→ **What you should do**: Using the records below, locate all lines containing "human" and return them.

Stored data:
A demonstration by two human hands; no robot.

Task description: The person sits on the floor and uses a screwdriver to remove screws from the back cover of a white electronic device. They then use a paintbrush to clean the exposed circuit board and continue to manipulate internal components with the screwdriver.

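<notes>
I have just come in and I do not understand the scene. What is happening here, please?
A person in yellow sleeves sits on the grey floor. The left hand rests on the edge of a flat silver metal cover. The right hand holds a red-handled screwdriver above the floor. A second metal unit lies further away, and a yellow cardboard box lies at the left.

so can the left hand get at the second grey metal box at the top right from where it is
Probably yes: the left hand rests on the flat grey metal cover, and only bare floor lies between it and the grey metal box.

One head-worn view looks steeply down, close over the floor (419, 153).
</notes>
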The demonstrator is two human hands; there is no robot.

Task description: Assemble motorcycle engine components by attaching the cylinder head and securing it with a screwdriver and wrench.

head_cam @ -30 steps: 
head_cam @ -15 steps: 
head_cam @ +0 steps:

→ **Exercise answer**:
A demonstration by two human hands; no robot.
The demonstrator is two human hands; there is no robot.

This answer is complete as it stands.